**What is required**
Go to the line with "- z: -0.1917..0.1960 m" in the entries below and write out every line from there through the line with "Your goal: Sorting", exactly and without pictures.

[Items listed in a dataset]
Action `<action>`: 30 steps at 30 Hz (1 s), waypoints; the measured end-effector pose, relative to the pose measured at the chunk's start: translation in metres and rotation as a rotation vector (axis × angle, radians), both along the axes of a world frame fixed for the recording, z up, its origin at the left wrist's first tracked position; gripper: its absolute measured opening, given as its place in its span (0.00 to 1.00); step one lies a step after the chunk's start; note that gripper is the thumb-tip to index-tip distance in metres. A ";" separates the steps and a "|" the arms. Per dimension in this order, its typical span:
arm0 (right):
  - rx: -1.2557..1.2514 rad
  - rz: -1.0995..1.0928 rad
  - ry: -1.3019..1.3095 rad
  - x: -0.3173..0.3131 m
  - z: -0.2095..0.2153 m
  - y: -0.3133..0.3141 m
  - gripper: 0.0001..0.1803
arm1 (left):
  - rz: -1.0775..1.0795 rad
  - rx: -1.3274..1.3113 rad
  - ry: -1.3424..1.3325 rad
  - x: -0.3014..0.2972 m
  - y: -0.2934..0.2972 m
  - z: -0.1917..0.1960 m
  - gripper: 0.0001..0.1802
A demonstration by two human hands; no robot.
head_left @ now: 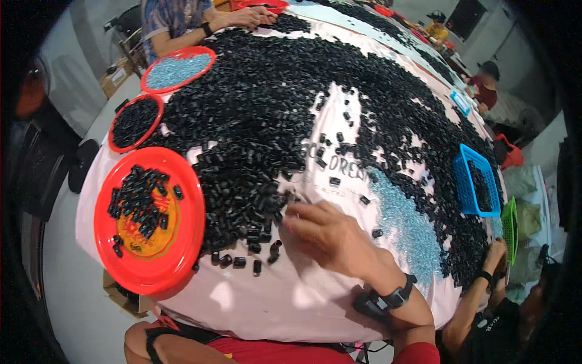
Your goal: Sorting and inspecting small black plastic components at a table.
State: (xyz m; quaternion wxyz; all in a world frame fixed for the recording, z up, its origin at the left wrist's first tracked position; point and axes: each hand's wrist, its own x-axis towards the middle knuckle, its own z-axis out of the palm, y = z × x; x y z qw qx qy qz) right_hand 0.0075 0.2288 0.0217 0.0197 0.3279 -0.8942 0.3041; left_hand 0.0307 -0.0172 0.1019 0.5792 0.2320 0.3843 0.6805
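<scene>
My right hand (336, 239) reaches in from the lower right, a black watch (398, 296) on its wrist. Its fingers look loosely stretched out and a little blurred, with the tips at the near edge of a large pile of small black tube-shaped pieces (242, 176). Nothing clearly shows between them. To the left of the pile a big red plate (193, 206) with an orange and yellow print holds some of the same pieces. Loose black pieces (239, 262) lie on the pale pink cloth between plate and hand. My left hand does not show.
Light blue clear pieces (406, 218) lie heaped right of my hand. Red bowls hold blue pieces (179, 71) and black pieces (134, 121) at the left. A blue basket (467, 182) stands at the right. Other people work around the table, one with hands (251, 17) at the far left.
</scene>
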 end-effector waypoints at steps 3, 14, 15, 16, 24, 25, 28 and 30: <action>-0.113 -0.103 0.120 -0.013 -0.003 0.006 0.27 | 0.097 -0.117 0.097 0.003 -0.014 0.008 0.30; 0.013 -0.378 0.190 -0.020 0.002 0.063 0.14 | 0.434 -0.483 0.188 -0.047 0.023 -0.072 0.30; 0.031 -0.450 0.116 -0.018 0.009 0.062 0.14 | 0.534 -0.449 0.313 -0.050 0.029 -0.075 0.31; 0.050 -0.522 0.041 -0.015 0.016 0.061 0.13 | 0.633 -0.412 0.438 -0.054 0.034 -0.078 0.33; 0.231 -0.523 -0.033 -0.015 0.012 0.081 0.13 | 0.483 -0.369 1.705 -0.063 0.080 -0.102 0.32; 0.146 -0.501 -0.030 -0.016 0.015 0.078 0.13 | 0.485 -0.360 1.708 -0.060 0.080 -0.108 0.32; 0.061 -0.509 -0.026 -0.015 0.015 0.085 0.13 | 0.306 -0.591 1.924 -0.051 0.072 -0.116 0.40; 0.154 -0.648 -0.107 -0.015 0.029 0.085 0.12 | 0.206 -0.700 1.909 -0.051 0.061 -0.112 0.45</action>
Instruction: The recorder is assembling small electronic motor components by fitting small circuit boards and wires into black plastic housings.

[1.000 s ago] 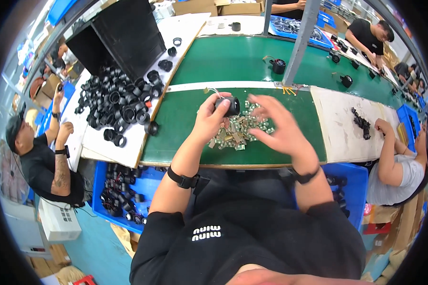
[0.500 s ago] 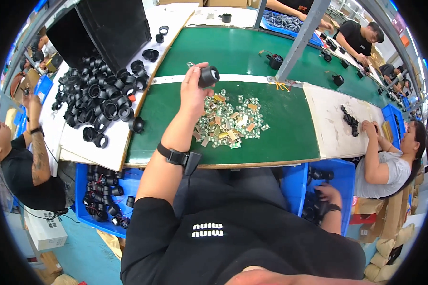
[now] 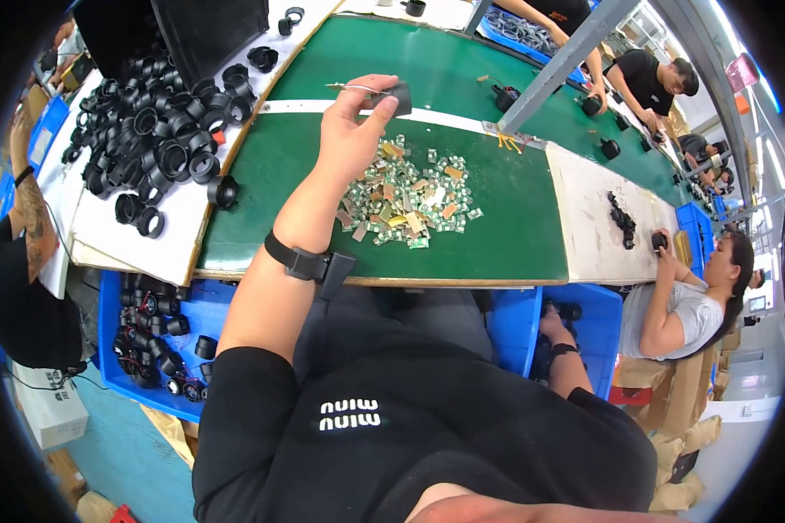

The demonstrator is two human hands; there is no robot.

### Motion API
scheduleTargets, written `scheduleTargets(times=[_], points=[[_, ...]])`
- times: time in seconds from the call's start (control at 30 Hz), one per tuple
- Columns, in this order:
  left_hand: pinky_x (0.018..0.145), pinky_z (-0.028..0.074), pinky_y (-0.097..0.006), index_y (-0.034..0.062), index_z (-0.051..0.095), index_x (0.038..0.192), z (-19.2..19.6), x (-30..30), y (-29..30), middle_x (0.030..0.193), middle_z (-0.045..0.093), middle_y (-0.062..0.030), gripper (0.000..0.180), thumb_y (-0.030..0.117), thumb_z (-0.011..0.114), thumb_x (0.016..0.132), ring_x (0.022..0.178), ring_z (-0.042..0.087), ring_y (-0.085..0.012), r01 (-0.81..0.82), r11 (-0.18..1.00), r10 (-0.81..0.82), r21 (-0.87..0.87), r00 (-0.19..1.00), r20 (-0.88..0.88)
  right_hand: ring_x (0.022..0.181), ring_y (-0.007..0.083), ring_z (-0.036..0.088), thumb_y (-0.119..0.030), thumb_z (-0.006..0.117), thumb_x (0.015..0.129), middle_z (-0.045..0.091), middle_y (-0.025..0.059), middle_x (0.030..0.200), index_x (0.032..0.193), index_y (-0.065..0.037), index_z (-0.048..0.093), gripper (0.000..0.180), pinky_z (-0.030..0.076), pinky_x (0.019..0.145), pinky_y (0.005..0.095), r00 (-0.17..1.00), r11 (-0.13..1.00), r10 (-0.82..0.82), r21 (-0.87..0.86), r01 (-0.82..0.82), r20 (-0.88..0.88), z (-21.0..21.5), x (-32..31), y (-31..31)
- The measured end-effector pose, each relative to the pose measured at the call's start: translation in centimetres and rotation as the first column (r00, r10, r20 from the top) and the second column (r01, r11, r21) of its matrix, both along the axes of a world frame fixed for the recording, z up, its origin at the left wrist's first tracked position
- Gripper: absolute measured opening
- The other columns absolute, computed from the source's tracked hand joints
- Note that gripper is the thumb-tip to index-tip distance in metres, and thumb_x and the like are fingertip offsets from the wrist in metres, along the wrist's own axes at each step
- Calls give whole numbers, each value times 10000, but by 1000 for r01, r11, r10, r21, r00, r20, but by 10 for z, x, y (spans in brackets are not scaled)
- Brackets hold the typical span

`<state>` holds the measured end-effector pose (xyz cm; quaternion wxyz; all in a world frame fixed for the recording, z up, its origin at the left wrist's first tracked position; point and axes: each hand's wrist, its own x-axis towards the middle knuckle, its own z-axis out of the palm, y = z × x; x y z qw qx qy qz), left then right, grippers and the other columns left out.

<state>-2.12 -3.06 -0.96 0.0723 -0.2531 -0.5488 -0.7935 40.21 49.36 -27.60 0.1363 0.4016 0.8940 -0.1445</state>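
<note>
My left hand (image 3: 355, 122) is closed around a short black cylindrical housing (image 3: 399, 98), raised above the green table. Thin light-coloured leads (image 3: 347, 86) stick out from it on the left. Small clear-and-green pieces, mixed with copper-coloured ones, lie in a loose pile (image 3: 410, 196) below this hand. Down to the right, my right hand (image 3: 551, 326) is inside a blue bin (image 3: 597, 349) among black cylindrical parts (image 3: 569, 310). Its fingers are partly hidden by the bin and those parts, so I cannot make out whether it grips one.
Black rings (image 3: 161, 144) are heaped on a white board at left. Another blue bin (image 3: 109, 349) with wired black parts stands below. A grey metal post (image 3: 549, 74) rises from the table. Co-workers sit on both sides and across; the one at right (image 3: 685, 309) holds a black part.
My left hand has turned the black housing, so its open end no longer faces me. My right hand has reached deeper among the parts in the bin. The whole view has shifted slightly.
</note>
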Motion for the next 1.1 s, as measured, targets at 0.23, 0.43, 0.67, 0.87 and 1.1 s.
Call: scheduleTargets(times=[0.23,0.43,0.67,0.87,1.1], points=[[743,567,-257,109,694,1310,-4,7,1,1223,672,-50,364,166,768,958,972,671,-124,-68,989,61,-128,996,-57,1148,446,686,-385,783,838,704,321,1184,1243,58,609,624,555,990,485,998,992,4,124,3,-61,-38,-17,-1],[623,541,-240,81,667,1337,-1,9,15,1097,688,-49,335,190,672,1020,778,633,-83,143,989,-142,-23,989,45,1157,448,681,-395,782,839,692,338,1198,1237,85,608,648,549,1002,491,998,984,-20,176,30,-60,-81,2,31],[727,569,-275,47,604,1427,-7,5,1,1303,668,-87,396,246,453,1120,1008,652,-117,183,983,-183,15,981,61,1172,452,673,-410,784,829,678,350,1223,1217,109,638,664,544,1016,490,994,995,51,77,-58,95,-23,-10,14],[860,539,-356,44,589,1440,-3,6,-7,1339,630,-129,450,289,379,1126,1093,624,-179,318,936,-337,154,934,118,917,373,760,-401,848,816,766,253,1013,941,62,757,488,614,796,447,881,995,37,-95,9,472,116,-54,-36],[985,511,-414,43,538,1465,-2,4,-3,1372,582,-130,467,357,437,1134,1178,597,-211,345,908,-383,237,914,137,681,142,721,-197,723,955,779,95,816,1040,49,753,262,526,610,250,858,406,390,-774,-486,-335,370,-123,-170]])
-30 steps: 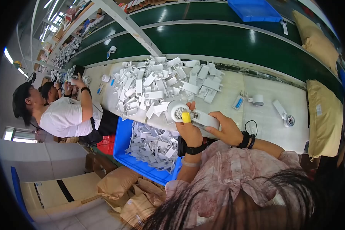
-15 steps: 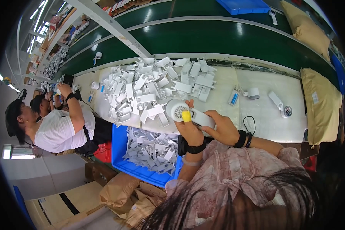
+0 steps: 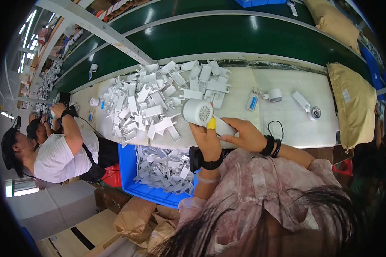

**Your solution**
  - z: -0.1917..0.1960 m
  - gripper: 0.0001..0.1802
A demonstration by two human hands; no robot.
head_left @ now: 
Your goal: Sorting and inspecting small black plastic components at a table.

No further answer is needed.